=== EXERCISE INSTRUCTIONS ===
In the material below, find the line that contains "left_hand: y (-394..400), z" and the line that contains "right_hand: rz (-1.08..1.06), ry", then write out exactly those two lines and everything between them.

=== GIVEN DATA ===
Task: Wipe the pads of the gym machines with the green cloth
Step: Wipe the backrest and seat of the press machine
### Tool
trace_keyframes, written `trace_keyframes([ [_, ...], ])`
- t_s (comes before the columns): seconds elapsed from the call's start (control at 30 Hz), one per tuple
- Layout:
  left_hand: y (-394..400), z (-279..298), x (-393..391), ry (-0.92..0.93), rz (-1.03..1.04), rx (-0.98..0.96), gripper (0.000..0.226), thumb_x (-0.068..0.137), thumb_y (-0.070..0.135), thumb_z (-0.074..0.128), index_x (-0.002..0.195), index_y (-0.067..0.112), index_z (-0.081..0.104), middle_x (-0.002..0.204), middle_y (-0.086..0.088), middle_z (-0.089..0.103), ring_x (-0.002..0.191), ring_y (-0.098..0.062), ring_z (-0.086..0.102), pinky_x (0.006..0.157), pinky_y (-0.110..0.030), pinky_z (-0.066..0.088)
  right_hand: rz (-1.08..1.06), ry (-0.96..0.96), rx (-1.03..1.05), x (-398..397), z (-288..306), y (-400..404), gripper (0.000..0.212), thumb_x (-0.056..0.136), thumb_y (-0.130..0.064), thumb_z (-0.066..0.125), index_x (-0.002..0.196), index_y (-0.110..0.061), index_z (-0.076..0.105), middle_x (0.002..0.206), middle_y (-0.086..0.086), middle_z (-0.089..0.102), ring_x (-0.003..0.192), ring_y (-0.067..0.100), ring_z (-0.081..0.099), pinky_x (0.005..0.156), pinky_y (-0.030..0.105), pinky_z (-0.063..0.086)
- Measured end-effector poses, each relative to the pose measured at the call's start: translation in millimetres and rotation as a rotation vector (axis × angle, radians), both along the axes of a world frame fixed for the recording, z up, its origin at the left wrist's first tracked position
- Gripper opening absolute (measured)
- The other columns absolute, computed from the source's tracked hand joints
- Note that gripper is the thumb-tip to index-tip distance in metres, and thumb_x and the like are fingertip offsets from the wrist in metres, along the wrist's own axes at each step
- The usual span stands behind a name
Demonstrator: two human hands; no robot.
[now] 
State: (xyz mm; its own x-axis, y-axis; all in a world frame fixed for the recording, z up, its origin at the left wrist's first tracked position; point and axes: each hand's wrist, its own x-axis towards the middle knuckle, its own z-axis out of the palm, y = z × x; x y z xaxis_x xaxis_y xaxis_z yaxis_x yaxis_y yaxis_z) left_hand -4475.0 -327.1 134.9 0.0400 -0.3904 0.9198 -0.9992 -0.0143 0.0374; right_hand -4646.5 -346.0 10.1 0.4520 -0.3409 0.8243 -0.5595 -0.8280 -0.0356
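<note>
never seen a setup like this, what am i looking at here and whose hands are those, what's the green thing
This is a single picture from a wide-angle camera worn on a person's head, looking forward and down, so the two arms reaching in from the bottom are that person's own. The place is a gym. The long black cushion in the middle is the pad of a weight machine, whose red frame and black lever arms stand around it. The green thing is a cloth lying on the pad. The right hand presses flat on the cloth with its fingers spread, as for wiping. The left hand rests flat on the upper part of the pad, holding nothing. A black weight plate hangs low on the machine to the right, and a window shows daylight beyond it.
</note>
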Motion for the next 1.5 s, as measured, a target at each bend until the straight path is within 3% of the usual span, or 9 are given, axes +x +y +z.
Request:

=== ANSWER ===
  left_hand: y (-394..400), z (-279..298), x (-393..391), ry (-0.92..0.93), rz (-1.03..1.04), rx (-0.98..0.96), gripper (0.000..0.226), thumb_x (-0.068..0.137), thumb_y (-0.070..0.135), thumb_z (-0.074..0.128), index_x (-0.002..0.195), index_y (-0.067..0.112), index_z (-0.081..0.104), middle_x (-0.002..0.204), middle_y (-0.086..0.088), middle_z (-0.089..0.103), ring_x (-0.002..0.191), ring_y (-0.098..0.062), ring_z (-0.086..0.102), pinky_x (0.006..0.157), pinky_y (-0.110..0.030), pinky_z (-0.066..0.088)
  right_hand: rz (-1.08..1.06), ry (-0.96..0.96), rx (-1.03..1.05), x (-398..397), z (-288..306), y (-400..404), gripper (0.000..0.212), thumb_x (-0.056..0.136), thumb_y (-0.130..0.064), thumb_z (-0.066..0.125), index_x (-0.002..0.196), index_y (-0.110..0.061), index_z (-0.076..0.105), middle_x (0.002..0.206), middle_y (-0.086..0.086), middle_z (-0.089..0.102), ring_x (-0.003..0.192), ring_y (-0.067..0.100), ring_z (-0.081..0.099), pinky_x (0.005..0.156), pinky_y (-0.030..0.105), pinky_z (-0.063..0.086)

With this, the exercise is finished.